Türk Hava Yolları (THY), halihazırda bir “genel müdür yardımcılığı” statüsünde olan kargo birimini şirketleştirme kararı verdi.
THY’den dün (27 Kasım 2020) Kamuyu Aydınlatma Platformu’na (KAP) yapılan bir açıklamada şöyle denildi:
“Yönetim Kurulumuz’ca kargo operasyonlarına olan odağın artması, yeni ürün geliştirme ve dikey entegrasyon gibi odaklanmış stratejiler geliştirilmesi konusunda hızlı adım atılmasını sağlamakla beraber Turkish Cargo’nun benzersiz rekabet avantajından en üst düzeyde yararlanarak sektörün en önemli oyuncuları arasındaki yerimizin sağlamlaştırılması ve gelecekte potansiyel stratejik yurtdışı ortaklıklar için de ayrı bir platform oluşturulması amacıyla %100 Türk Hava Yolları iştiraki olan bir hava kargo şirketinin kurulmasına karar verilmiştir.”
Şirketin ne zaman kurulacağına dair ise bir bilgi verilmedi.
Neticede bu kararla birlikte, THY bünyesinde yıllardır konuşulan bir konu gerçeğe dönüşmüş oldu.
Hesaplar Değişecek
THY’nin kargo biriminin ayrı bir şirket haline dönüştürülmesi sonrasında malî tablolarda ilginç değişiklikler olması kaçınılmaz görünüyor.
Zira şu âna kadar kargo operasyonunun gelir/gider ve kâr/zarar hesaplamaları, ana şirket bünyesinde yapılıyor ve malî tablolara o şekilde yansıyordu.
Ama kargonun ayrı bir şirket olmasından sonra bu durum kökten bir biçimde değişecek.
Daha açık bir örnek vermek gerekirse;
normal şartlarda kargonun yaklaşık yarısı kargo uçaklarıyla, diğer yarısı ise yolcu uçaklarının altında (belly cargo) taşınıyor. Yani THY Kargo şirketi aslında bu bakımdan, ana şirketin bir müşterisi konumunda bulunuyor.
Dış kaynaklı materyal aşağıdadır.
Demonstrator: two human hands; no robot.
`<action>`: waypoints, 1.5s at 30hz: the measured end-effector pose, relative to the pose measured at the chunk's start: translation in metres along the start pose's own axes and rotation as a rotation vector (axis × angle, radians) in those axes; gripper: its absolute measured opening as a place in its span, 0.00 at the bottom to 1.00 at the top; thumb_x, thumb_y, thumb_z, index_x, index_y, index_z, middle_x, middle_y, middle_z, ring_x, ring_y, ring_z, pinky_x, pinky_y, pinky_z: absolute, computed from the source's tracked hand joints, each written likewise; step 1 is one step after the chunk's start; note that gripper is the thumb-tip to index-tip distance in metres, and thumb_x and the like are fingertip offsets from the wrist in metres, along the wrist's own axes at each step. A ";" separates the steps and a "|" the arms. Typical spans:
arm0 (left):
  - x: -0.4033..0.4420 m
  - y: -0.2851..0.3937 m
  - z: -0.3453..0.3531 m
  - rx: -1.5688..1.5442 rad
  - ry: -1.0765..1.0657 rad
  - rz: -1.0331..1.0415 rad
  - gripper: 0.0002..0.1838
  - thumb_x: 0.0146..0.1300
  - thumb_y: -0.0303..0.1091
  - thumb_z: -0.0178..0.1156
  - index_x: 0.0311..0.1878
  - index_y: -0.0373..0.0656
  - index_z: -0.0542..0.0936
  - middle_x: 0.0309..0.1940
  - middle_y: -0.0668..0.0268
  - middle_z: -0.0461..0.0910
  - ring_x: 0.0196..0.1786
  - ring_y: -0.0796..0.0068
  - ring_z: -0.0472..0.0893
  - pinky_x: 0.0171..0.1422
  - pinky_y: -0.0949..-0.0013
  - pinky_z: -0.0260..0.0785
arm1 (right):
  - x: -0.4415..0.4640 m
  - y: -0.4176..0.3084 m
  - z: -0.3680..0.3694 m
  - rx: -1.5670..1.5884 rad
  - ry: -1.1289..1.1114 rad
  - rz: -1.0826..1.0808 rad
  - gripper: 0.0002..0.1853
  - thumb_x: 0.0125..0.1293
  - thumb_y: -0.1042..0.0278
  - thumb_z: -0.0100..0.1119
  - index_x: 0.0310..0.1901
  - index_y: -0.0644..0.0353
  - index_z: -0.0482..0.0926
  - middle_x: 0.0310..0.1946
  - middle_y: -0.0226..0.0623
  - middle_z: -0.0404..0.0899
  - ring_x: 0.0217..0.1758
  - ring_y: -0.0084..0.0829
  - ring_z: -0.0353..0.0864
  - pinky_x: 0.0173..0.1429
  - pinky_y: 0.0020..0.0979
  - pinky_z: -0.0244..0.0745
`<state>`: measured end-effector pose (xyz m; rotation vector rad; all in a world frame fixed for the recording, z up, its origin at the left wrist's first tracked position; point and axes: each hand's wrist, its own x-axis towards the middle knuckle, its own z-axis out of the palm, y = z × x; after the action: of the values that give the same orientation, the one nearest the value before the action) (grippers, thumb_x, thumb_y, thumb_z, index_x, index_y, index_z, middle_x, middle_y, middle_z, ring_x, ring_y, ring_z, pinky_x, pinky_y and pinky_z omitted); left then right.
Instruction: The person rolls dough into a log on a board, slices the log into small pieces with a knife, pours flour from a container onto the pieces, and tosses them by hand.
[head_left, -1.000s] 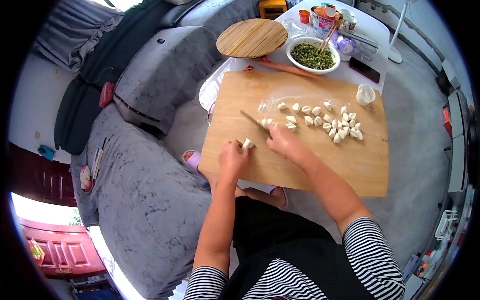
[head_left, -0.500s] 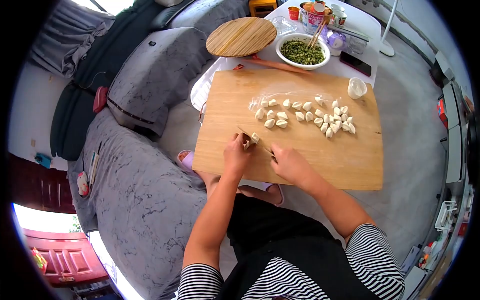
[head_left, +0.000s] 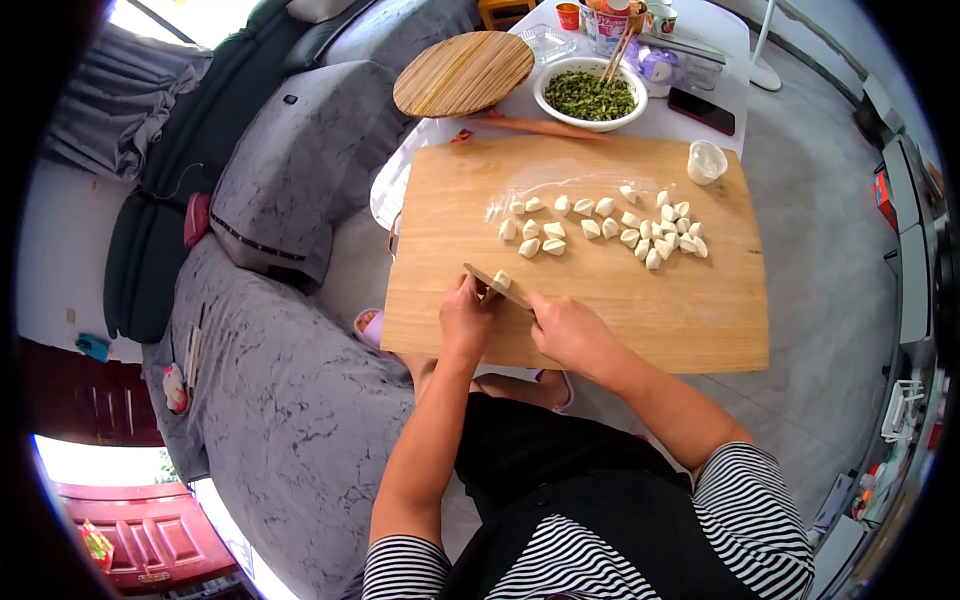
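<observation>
My right hand [head_left: 572,332] is closed round the handle of a knife [head_left: 515,295], whose blade slants up and left across the board. Just beyond the blade lies a white dough piece [head_left: 502,279]. On the near side of the blade my left hand [head_left: 467,315] is closed, its fingertips at the blade; the dough they grip is mostly hidden behind fingers and knife. Several cut dough pieces [head_left: 554,246] lie on the wooden board [head_left: 640,310], spread in loose rows and bunched more closely at the right.
A white bowl [head_left: 548,107] of chopped green filling with chopsticks stands behind the board. Beside it are a round woven lid [head_left: 463,73], a rolling pin [head_left: 540,125] and a phone [head_left: 701,111]. A small plastic cup [head_left: 707,162] sits at the board's far right corner.
The camera view has shifted slightly. The knife blade now lies more visibly between my left fingers and the dough piece, and the white dough seen in my left fingers is now hidden.
</observation>
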<state>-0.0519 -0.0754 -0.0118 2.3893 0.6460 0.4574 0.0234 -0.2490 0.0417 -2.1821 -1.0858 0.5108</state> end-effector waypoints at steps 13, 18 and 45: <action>-0.001 -0.008 -0.003 0.131 -0.016 -0.041 0.16 0.54 0.34 0.70 0.44 0.40 0.79 0.39 0.56 0.81 0.44 0.51 0.81 0.47 0.52 0.74 | 0.051 -0.005 0.013 0.002 -0.106 0.055 0.11 0.60 0.73 0.55 0.42 0.69 0.74 0.34 0.63 0.80 0.42 0.59 0.81 0.48 0.53 0.75; -0.001 -0.011 -0.014 0.228 0.014 -0.182 0.14 0.59 0.41 0.67 0.43 0.42 0.80 0.37 0.56 0.81 0.41 0.51 0.82 0.44 0.51 0.74 | 0.058 0.010 0.020 0.035 -0.001 -0.086 0.10 0.61 0.73 0.54 0.42 0.68 0.73 0.32 0.60 0.81 0.40 0.58 0.82 0.45 0.52 0.77; -0.004 -0.025 -0.013 0.010 0.030 -0.165 0.14 0.52 0.29 0.69 0.42 0.39 0.83 0.35 0.52 0.81 0.39 0.51 0.82 0.47 0.55 0.75 | 0.065 -0.003 0.022 0.008 -0.103 -0.102 0.13 0.61 0.73 0.53 0.46 0.70 0.73 0.35 0.62 0.81 0.42 0.59 0.82 0.47 0.53 0.77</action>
<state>-0.0691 -0.0544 -0.0184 2.3194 0.8527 0.4208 0.0466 -0.1865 0.0243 -2.1004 -1.2406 0.5861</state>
Kargo gelirleri de yolcu ve kargo uçakları arasında hemen hemen dengeli bir seyir takip ediyor.
Bu yüzden yeni dönemde THY’nin yolcu uçaklarıyla taşıyacağı kargonun fiyatlandırmasının nasıl yapılacağı kârlılık açısından büyük önem taşıyor.
Bunun yanı sıra, şimdiye kadar THY’nin bir gelir kalemi niteliğindeki kargo operasyonu ayrılacağından, bu açıdan ana şirketin gelirlerinde bir düşüş yaşanması kaçınılmaz olacaktır.
Sonuçta toplam gelir ve kâr değişmemekle birlikte, hangi şirketin ticarî açıdan ne kadar başarılı olduğu, kâğıt üzerinde verilecek bir takım kararlara bağlı kalacak gibi görünüyor.
THY’nin İştirak Şirketleri
THY son 15 yılda çok sayıda yeni şirket kurarak adeta bir holding görünümüne büründü.
THY’nin 30 Eylül 2020 itibarıyla beş adet bağlı ortaklığı ve 12 adet iş ortaklığı bulunuyor.
Kargo şirketiyle birlikte bağlı ortaklık sayısı altıya çıkacak.
Önümüzdeki aylarda kargo şirketine dışardan yeni bir yatırımcı ortak katılıp katılmayacağı ise şimdilik belli değil.
Ancak KAP açıklamasındaki “potansiyel stratejik yurtdışı ortaklıklar” ifadesi, bunun ihtimal dahilinde olduğu anlamına geliyor.
Son dönemde Türkiye’de çok sayıda yatırıma imza atan Katar devleti veya iki sene kadar önce THY’nin hem ikram hem de kargo operasyonlarıyla çok yakından ilgilenmiş olan Singapurlu SATS şirketi, olası bir yabancı ortaklıkta akla gelen ilk taraflar.
Ayrıca 2015 yılından bu yana sessiz sedasız bir biçimde çok sayıda Türk şirketini veya işletmesini satın alan Çin‘i de hesaba katmamız gerekiyor.